Training Data Available - Practice Phase has now begun.

h.tayyarmadabushi

unread,

Sep 13, 2021, 2:43:39 PM9/13/21

to semeval-2022-task-2-MWE

Dear all,

The training data for the task has recently been released and the practice phase has now begun. During this phase you are encouraged to build your models, and submit results to CodaLab (https://competitions.codalab.org/competitions/34710).

For a detailed description of the tasks and the data format, please see the task description website: https://sites.google.com/view/semeval2022task2-idiomaticity

We have also released some strong baselines and preprocessing scripts on Google Colab Notebooks, that you might find useful. In addition, the dataset description paper is also available at: https://arxiv.org/abs/2109.04413

To familiarise yourself with this Task and get started, we suggest:

Join the Task mailing list so you receive regular updates on the task.
Read through this page to understand the two Subtasks and their settings.
Familiarise yourself with the timelines of this Task.
Decide on the Subtask(s) and Setting(s) you intend to participate in. You can participate in any one (or more) of the following:
1. Subtask A: Zero-shot
2. Subtask A: One-shot
3. Subtask B: Pre-train
4. Subtask B: Fine-tune
Step through the Google Colab Notebooks with the Baselines for each Subtask and Setting you wish to participate in so you understand the requirements.
Submit the resultant baseline file to Codalab so you are clear about the submission format.
Start working on your own method for the Subtask(s) Setting(s)
Submit your results

If you have any questions at all, please do not hesitate to post them to on this forum. You can also get in touch with the organisers at semeval-2022-task-2-...@sheffield.ac.uk

Best wishes,

Harish

Rob v

unread,

Dec 20, 2021, 5:35:19 AM12/20/21

to semeval-2022-task-2-MWE

Thanks for releasing the data. I am a bit confused about the training data labels for task B. Is it correct that it only contains 100% positive examples? (i.e. 1.0 similarity score). It seems like on your google CoLab example you use predicted labels as gold, right? (in: _get_predictions_for_train_data_labels)

Harish Tayyar Madabushi

unread,

Dec 20, 2021, 8:28:56 AM12/20/21

to semeval-2022-task-2-MWE

Hi,

That's a great question and yes, you are right. The similarity scores between sentence pairs that are not equivalent (i.e. STS is not 1) are not provided and instead you are provided with a pair of alternative sentences (which will never contain an idiomatic expression) whose similarity can be used as a proxy for the original two. _get_predictions_for_train_data_labels, like you've pointed out, generates these labels.

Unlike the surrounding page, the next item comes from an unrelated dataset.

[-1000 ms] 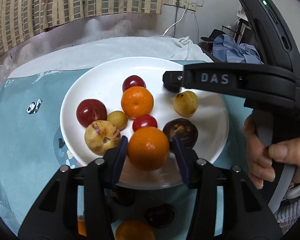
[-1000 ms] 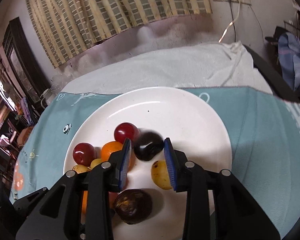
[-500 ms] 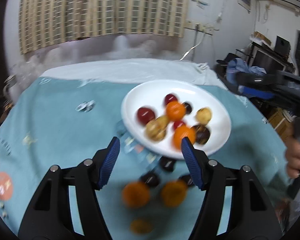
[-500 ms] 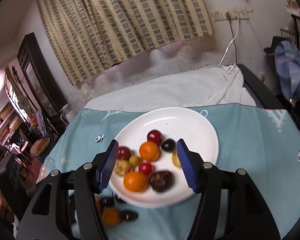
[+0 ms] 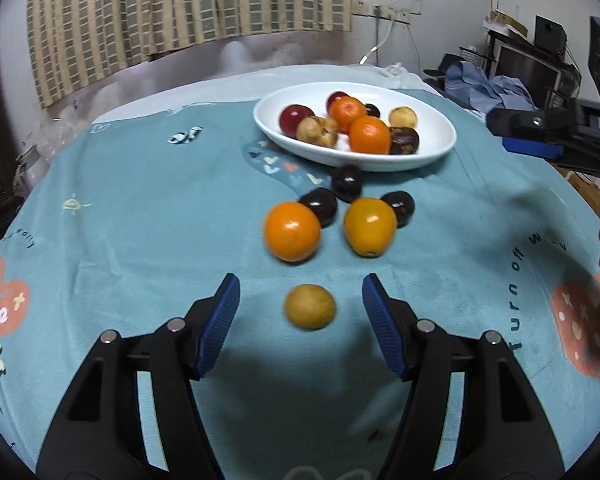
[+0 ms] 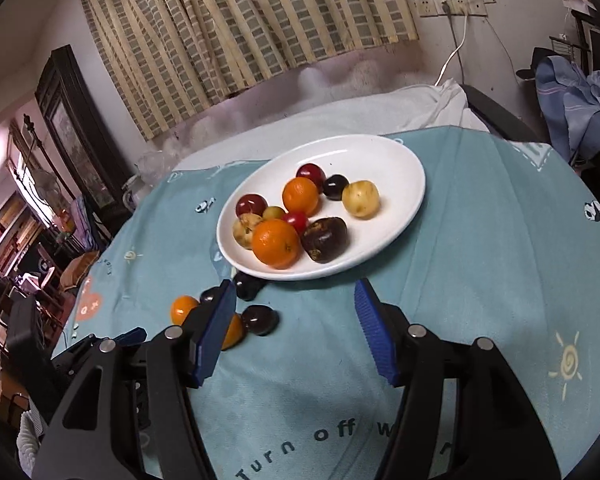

Notice that this provides you with a way to train your model to output similarity scores that are consistent between sentences that contain idiomatic expressions (the original pair) and those that do not (the alternative pair provided) -- which is the goal of Subtask B. Importantly, if we released these scores, then we would be requiring you to train your model to be consistent with the model we used to generate these scores instead of being self-consistent.

This is the case presented in the table "Subtask B: Sample Training Data (Case 1)" on the task description website here.

In summary:

When the similarity is provided, it will always be 1 and can be used to train your mode (called Case 2 in the example on the task description website).
When the similarity is not provided, you will be provided with two alternative sentences that do not contain idiomatic expressions and you will need to find the similarity between those two sentences to use as the training labels for the original sentences pair (called Case 1 in the example on the task description website). Typically, you'd first use a model to generate the labels (using the alternative pairs) and then train the *same* model using these generated labels and the original sentence pairs (that contains idiomatic expressions).

Hope this clarifies things and do let me know if you have any other questions or run into any difficulties.

Best

Harish

初征

unread,

Dec 29, 2021, 4:36:46 AM12/29/21

to semeval-2022-task-2-MWE

Hello, organizer! I have some questions about the data restrictions.

1. in SubtaskA, I wonder if the model can be trained using unofficially supplied data . For example, can I train with datas other than [train_one_shot.csv, train_zero_shot.csv] which are provided officially?

2. What is the definition of "idiom specific data" in SubtaskB's pre-train setting？Is it the data that marks MWE in the sentence and whether MWE is an idiom or not.

Thank you.

Harish Tayyar Madabushi

unread,

Dec 31, 2021, 2:15:34 AM12/31/21

to semeval-2022-task-2-MWE

Hi,

That's a good question.

Subtask A

Please do NOT use training data other than that provided [train_one_shot.csv, train_zero_shot.csv] for this subtask. We have carefully designed the tasks to differentiate between the zero shot and one shot settings and we also want to be able to directly compare models which we will not be able to do if you use your own training data. I've updated the task description website with this note.

Subtask B

Yes, you are right - Please do not use any data with annotations associated with MWEs or Idiomatically in the pre-train setting of Subtask B. You are free to use any training data (either your own or additional data generated from the data provided) in the fine-tune setting of Subtask B.

In summary:

Subtask A, Zero Shot: Use only "train_zero_shot.csv" only. Do NOT use your own training data or the one shot data.
Subtask A, One shot: Use "train_zero_shot.csv" and "train_one_shot.csv" only. Do not use your own training data.
Subtask B, pre-train: Any training data that you generate which does not explicitly mark out MWEs or idiomaticity (no idiom specific data).
Subtask B, fine-tune: train_data.csv and any training data you generate.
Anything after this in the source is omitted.